■ **WORK TASK**:
From the data below, please reproduce exactly everything from the line that contains "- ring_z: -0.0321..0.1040" down to the line that contains "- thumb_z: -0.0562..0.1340", with both ends included.
────────────────────
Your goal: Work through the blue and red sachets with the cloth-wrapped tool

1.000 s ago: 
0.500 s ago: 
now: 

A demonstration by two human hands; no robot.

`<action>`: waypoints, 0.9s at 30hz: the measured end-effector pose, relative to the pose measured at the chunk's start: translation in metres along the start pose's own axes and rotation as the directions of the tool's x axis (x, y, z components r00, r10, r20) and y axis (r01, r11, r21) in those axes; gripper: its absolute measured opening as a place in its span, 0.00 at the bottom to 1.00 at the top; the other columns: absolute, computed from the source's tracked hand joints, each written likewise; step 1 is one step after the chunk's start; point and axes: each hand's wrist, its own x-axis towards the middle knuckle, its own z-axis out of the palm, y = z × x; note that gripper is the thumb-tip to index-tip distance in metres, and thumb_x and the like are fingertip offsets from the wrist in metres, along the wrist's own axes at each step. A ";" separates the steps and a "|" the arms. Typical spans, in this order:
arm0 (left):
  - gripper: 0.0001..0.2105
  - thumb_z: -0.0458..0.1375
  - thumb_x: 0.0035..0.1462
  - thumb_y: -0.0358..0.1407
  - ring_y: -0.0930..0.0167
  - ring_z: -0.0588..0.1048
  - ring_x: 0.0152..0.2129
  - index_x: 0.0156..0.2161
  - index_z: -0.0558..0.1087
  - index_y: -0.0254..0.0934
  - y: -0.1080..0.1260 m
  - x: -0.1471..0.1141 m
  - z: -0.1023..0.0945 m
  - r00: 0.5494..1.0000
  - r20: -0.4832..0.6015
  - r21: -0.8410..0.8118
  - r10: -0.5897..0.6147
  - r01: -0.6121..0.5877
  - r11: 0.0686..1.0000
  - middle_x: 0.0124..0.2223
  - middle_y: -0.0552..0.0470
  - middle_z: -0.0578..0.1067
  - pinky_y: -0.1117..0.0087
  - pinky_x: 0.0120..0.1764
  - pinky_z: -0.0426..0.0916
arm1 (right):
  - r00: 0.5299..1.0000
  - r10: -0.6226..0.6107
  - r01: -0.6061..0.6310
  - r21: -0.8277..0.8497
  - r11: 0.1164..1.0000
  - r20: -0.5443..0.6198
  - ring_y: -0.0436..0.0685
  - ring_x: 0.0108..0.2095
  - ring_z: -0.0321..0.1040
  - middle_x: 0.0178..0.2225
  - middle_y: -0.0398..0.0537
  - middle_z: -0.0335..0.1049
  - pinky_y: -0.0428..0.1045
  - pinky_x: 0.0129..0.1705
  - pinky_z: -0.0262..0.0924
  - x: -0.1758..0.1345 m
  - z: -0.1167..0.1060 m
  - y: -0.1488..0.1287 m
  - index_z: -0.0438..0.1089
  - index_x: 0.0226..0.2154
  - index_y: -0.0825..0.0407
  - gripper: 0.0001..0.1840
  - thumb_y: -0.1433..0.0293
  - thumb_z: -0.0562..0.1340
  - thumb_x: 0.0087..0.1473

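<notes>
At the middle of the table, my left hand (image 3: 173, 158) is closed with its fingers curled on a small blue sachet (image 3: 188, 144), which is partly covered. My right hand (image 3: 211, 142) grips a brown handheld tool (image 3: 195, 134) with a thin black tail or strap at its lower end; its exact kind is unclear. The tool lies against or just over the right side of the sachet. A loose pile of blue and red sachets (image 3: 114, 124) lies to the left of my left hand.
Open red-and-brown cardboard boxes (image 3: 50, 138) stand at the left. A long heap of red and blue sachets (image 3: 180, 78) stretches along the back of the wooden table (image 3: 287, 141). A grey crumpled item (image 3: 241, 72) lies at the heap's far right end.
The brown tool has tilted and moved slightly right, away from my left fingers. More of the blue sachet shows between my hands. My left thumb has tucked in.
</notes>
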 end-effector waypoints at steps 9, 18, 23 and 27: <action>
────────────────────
■ **RESPONSE BOX**:
  - ring_z: -0.0321..0.1040
  - middle_x: 0.0178..0.2225
  - middle_y: -0.0398..0.0537
  - middle_z: -0.0335..0.1049
  - pinky_y: -0.0428..0.1045
  - pinky_x: 0.0129..0.1705
  - pinky_z: -0.0262..0.0924
  - x: -0.1758..0.1345 m
  - z: -0.1167..0.1060 m
  - y: -0.1488..0.1287 m
  - index_z: -0.0438..0.1089
  - index_x: 0.0226..0.2154
  - index_y: -0.0825..0.0407
  - gripper: 0.0001..0.1840
  - thumb_y: -0.1433..0.0293
  - thumb_z: -0.0562..0.1340

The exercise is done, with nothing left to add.